Employment Insurance funds unemployment, parental, and sickness benefits. Complete 2026 guide for Canadian small business.

April 24, 2026 1 min readby TinSuite Team
canadian tax canadian-ei-guide payroll

EI is a mandatory federal program funded by employee premiums and employer contributions.
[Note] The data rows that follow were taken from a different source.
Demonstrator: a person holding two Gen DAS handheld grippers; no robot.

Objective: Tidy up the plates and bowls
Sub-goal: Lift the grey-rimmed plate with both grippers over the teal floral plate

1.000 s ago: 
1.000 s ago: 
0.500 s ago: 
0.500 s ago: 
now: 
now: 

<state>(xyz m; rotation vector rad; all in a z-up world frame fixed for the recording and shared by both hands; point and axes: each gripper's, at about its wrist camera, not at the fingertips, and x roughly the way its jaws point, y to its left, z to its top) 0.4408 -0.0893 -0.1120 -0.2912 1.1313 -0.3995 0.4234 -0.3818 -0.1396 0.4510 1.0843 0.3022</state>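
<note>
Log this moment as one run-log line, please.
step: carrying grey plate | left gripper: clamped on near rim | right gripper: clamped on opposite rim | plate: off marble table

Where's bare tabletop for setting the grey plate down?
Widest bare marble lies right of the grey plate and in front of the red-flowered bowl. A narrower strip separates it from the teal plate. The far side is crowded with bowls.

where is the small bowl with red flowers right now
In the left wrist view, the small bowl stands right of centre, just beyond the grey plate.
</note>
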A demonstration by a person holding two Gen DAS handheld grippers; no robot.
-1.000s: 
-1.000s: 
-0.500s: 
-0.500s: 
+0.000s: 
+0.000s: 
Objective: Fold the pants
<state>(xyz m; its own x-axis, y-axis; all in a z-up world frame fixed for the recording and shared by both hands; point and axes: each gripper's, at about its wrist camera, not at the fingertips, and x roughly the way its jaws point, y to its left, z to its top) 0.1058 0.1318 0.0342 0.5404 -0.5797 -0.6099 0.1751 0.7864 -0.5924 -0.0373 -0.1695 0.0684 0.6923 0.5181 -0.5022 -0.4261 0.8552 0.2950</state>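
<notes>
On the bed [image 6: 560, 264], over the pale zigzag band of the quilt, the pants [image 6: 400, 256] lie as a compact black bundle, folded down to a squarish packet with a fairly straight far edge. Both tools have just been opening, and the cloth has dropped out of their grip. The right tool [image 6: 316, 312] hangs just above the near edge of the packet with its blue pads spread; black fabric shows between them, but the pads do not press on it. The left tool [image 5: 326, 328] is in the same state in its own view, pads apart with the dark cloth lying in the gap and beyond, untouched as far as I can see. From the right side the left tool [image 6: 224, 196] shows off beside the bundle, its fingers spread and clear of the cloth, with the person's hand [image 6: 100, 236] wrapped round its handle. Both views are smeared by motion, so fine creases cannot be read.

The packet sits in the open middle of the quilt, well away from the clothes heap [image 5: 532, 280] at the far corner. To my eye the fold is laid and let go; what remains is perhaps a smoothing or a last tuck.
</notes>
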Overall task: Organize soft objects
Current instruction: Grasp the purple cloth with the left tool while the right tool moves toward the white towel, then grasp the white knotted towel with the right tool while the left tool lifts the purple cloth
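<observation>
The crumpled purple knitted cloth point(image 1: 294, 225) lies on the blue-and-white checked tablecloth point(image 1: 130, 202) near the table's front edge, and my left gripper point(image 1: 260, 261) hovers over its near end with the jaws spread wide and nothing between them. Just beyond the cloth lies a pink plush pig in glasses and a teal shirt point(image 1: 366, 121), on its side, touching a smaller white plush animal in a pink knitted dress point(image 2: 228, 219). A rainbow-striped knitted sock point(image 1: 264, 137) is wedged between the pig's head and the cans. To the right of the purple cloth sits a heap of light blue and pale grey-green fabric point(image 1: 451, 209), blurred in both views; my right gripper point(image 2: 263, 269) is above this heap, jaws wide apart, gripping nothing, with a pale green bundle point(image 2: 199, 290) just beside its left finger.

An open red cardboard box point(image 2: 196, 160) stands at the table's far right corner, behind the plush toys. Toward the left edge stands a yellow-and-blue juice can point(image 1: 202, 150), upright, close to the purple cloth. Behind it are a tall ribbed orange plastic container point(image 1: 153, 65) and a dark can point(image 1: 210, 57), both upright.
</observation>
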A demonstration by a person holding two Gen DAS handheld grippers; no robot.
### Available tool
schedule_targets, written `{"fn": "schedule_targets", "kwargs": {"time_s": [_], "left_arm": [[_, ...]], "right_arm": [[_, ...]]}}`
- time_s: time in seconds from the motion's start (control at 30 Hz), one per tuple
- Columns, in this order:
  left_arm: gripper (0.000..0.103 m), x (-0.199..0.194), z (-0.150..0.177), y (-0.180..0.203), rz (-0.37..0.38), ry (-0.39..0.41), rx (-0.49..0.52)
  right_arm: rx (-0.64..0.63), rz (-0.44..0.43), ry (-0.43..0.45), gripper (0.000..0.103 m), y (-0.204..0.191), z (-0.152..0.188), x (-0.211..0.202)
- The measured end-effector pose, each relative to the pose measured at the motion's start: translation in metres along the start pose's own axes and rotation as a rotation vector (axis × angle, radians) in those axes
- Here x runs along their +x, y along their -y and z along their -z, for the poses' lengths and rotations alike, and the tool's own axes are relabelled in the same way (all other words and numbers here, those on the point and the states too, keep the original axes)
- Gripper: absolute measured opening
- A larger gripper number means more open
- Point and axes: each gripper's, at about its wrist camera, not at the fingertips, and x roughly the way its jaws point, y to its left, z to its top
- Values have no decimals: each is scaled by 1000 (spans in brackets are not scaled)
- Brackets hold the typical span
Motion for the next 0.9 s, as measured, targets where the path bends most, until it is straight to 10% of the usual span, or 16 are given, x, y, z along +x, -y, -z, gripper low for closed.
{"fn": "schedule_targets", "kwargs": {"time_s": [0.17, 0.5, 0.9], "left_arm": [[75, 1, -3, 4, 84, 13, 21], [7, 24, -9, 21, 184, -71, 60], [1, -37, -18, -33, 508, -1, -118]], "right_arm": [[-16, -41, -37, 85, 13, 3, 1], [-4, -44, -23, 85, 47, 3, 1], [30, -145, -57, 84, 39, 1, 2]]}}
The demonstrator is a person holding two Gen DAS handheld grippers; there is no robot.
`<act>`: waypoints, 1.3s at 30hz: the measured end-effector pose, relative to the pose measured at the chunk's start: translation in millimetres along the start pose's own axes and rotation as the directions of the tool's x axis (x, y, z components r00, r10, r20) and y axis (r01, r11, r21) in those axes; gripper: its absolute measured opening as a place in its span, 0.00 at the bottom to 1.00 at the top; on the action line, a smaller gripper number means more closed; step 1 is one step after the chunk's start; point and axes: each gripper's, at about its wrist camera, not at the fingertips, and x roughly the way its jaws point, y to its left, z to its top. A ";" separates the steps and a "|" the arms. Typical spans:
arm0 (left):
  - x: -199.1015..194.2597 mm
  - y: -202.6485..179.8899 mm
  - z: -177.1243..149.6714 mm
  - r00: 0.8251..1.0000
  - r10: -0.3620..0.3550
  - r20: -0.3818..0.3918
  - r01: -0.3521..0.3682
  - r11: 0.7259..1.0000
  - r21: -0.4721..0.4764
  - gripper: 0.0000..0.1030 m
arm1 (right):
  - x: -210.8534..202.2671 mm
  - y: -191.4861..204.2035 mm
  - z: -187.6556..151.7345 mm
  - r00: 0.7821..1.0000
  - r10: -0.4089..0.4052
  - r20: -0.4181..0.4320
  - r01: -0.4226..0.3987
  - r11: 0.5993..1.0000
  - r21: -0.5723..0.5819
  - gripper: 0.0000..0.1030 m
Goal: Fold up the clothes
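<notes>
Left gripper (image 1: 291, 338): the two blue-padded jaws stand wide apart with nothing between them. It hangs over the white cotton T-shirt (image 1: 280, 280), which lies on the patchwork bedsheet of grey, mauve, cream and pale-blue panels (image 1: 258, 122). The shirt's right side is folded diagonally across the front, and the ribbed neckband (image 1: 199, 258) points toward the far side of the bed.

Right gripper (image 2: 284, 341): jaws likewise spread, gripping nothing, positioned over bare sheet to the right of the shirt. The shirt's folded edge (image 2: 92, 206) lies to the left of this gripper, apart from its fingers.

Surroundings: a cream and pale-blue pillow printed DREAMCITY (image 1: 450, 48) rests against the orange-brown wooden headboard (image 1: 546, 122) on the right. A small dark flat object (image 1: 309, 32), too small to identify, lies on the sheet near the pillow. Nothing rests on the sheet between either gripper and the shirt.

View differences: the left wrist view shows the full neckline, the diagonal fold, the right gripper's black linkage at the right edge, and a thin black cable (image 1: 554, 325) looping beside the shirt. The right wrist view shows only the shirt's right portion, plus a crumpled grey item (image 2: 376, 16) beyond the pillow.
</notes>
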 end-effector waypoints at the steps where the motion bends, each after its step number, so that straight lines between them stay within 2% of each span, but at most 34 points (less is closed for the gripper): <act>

Employees pay 1.66% up to a maximum insurable earnings cap; employers pay 1.4x the employee amount.

Essential details

  • 2026 maximum insurable earnings: $64,700
  • Employee rate: 1.66% ($63,200 x 1.66% = $1,049 max)
  • Employer rate: 2.324% (1.4x the employee rate)
  • Quebec employees: lower EI rate because QPIP (Quebec Parental Insurance) covers parental
  • Exemptions: sole proprietors, some family members, controlling shareholders
  • Remit with income tax + CPP monthly/quarterly on PD7A

How to file correctly

1. Collect the data from your payroll records — don't reconstruct at year-end

2. Use official CRA forms — free downloads from canada.ca

3. File electronically when required (50+ slips)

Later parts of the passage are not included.